Alors que le Parlement doit examiner à la rentrée une réforme des titres-restaurant, le patron d’Edenred, Bertrand Dumazy, a pris position sur l’évolution du dispositif. Le PDG de l’entreprise propriétaire de la marque Ticket Restaurant estime que la pérennisation de certains usages, notamment l’achat de produits alimentaires en supermarché, peut être acceptable, mais il appelle à préserver l’objectif initial du titre-restaurant : financer un repas pris pendant la journée de travail.
Le dirigeant réagit, sur BFM Business, à la volonté de rendre définitive la possibilité d’utiliser les titres-restaurant pour acheter certains produits alimentaires dans les grandes surfaces. Cette possibilité, mise en place temporairement en 2022 dans un contexte d’inflation alimentaire élevée, permet actuellement aux salariés d’utiliser leurs titres pour acheter des produits comme des pâtes, du riz, des œufs ou encore de la farine.
Pour le patron d’Edenred, cette évolution peut rester compatible avec l’esprit du dispositif si elle demeure limitée. « La pérennisation concerne des produits alimentaires non directement ingérables, comme des oeufs ou de la farine.
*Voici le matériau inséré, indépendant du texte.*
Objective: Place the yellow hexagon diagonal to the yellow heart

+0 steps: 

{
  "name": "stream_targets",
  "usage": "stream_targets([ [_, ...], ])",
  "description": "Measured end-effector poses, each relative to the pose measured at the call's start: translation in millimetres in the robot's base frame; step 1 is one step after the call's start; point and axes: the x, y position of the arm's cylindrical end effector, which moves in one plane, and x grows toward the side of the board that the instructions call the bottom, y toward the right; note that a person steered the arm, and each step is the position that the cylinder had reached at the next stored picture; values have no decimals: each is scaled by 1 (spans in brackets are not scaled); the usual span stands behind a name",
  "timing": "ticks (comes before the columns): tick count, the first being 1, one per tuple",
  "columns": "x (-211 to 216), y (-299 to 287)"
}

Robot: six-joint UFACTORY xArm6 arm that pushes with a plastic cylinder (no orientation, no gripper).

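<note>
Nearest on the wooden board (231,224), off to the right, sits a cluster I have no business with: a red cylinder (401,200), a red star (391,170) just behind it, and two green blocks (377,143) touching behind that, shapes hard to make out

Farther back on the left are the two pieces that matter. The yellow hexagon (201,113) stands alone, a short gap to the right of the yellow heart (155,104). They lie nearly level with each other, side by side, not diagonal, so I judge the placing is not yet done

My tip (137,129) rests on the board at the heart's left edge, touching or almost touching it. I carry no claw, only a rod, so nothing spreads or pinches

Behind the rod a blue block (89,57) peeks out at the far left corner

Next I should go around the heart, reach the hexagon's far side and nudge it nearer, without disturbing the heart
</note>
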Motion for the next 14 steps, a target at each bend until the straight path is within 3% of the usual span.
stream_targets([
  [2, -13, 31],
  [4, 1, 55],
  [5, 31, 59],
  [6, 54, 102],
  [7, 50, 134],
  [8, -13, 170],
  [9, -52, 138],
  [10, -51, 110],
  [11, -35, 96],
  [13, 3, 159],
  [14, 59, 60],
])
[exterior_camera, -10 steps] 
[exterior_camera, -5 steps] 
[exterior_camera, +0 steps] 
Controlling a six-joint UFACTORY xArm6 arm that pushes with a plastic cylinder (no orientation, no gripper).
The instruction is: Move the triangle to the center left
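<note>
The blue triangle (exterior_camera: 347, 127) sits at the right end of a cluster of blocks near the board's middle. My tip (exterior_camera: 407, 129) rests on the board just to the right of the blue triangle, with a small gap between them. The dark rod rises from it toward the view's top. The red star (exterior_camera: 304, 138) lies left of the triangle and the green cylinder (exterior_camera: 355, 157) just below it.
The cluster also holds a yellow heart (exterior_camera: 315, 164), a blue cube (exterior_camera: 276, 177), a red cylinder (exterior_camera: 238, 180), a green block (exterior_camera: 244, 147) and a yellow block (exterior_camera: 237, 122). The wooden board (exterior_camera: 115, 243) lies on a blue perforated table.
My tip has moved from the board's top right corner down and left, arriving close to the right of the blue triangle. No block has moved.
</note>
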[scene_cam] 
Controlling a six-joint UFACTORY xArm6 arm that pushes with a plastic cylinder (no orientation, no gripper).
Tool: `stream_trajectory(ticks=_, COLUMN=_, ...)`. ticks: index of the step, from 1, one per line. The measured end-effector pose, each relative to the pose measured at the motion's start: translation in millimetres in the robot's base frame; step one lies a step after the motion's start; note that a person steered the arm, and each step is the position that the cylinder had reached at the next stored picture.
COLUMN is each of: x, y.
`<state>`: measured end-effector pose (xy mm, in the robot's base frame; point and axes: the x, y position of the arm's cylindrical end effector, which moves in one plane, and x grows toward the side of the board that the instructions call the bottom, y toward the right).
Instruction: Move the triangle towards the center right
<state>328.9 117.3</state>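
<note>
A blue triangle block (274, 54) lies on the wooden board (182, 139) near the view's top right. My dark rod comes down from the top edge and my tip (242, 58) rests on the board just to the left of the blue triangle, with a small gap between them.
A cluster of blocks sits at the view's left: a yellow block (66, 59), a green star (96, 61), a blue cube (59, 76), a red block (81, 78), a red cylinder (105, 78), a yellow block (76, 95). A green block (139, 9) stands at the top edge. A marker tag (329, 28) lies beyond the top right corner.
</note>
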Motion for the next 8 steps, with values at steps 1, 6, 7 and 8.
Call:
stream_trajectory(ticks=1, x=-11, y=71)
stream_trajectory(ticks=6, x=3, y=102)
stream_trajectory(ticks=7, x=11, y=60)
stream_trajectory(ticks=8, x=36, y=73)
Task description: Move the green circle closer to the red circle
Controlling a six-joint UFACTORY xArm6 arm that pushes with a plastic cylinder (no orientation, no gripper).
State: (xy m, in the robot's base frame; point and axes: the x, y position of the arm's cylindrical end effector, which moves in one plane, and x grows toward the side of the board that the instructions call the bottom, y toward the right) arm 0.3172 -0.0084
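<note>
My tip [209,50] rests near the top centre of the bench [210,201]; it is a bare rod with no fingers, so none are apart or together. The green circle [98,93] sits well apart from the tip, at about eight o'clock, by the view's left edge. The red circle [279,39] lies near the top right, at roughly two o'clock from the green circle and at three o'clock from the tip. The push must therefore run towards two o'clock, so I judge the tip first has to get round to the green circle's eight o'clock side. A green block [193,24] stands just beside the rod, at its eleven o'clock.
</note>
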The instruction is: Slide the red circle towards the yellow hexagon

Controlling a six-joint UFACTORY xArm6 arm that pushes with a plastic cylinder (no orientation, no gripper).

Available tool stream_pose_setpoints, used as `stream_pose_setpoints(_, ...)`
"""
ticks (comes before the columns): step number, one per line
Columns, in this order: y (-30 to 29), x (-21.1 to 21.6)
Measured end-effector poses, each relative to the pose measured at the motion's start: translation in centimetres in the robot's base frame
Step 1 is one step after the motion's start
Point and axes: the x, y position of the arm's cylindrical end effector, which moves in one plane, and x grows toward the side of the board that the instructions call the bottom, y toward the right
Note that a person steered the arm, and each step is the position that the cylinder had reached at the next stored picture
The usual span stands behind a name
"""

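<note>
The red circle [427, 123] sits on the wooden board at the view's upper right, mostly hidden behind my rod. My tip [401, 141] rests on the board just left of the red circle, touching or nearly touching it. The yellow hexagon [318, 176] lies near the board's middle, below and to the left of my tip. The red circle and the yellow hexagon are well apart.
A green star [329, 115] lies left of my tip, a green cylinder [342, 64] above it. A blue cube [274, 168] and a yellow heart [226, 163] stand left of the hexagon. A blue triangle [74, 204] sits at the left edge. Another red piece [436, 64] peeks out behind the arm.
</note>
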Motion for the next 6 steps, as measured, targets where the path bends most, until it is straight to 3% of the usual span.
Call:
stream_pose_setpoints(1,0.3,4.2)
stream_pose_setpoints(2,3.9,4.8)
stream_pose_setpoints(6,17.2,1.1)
C’est plutôt une bonne chose, mais il faut faire très attention. C’est quand même le patron qui paie une partie, et il paie pour un repas équilibré au travail et non en dehors du travail. Il faut bien garder les limites, sinon le système n’aura plus d’intérêt pour celui qui le finance », considère Bertrand Dumazy.
Cette question touche directement au fonctionnement économique des titres-restaurant. Contrairement à une idée répandue, ils ne constituent pas uniquement un avantage financé par le salarié : l’employeur prend généralement en charge entre 50 % et 60 % de leur valeur, tandis que le reste est payé par le salarié. Cette participation patronale bénéficie d’exonérations de cotisations sociales dans certaines limites.
Aujourd’hui, les titres-restaurant peuvent être utilisés dans la limite de 25 euros par jour. Ils sont acceptés dans les restaurants, commerces alimentaires et grandes surfaces pour certains produits autorisés par la réglementation.
L’utilisation des titres-restaurant le dimanche divise également
Bertrand Dumazy s’est aussi exprimé sur l’autre évolution envisagée par la réforme : permettre l’utilisation des titres-restaurant le dimanche pour davantage de salariés.
Actuellement, seuls les salariés travaillant le dimanche peuvent déjà utiliser ce moyen de paiement ce jour-là. Une extension plus large pourrait donc modifier les habitudes d’utilisation du dispositif. « Près de 20% des Français peuvent déjà les utiliser parce qu’ils travaillent le dimanche. Encore une fois, cela doit rester une mesure de pouvoir d’achat équilibrée et équitable pour l’alimentation au travail », a ajouté le patron d’Edenred.
Le gouvernement défend cette réforme comme une mesure favorable au pouvoir d’achat. Le ministre du Commerce Serge Papin a notamment estimé que la possibilité de payer certaines courses alimentaires avec des titres-restaurant constituait une « mesure de liberté ».
Mais les professionnels de la restauration restent opposés à une extension trop importante du dispositif. Ils craignent qu’une utilisation plus large dans les supermarchés réduise les dépenses réalisées dans les restaurants, alors que le titre-restaurant avait été créé pour soutenir la pause déjeuner des salariés.
La réforme doit encore être débattue au Parlement. Son objectif sera de trouver un équilibre entre la demande des salariés, qui souhaitent conserver davantage de souplesse dans l’utilisation de leurs titres, les employeurs qui financent une partie du dispositif, et les restaurateurs qui souhaitent préserver sa vocation première.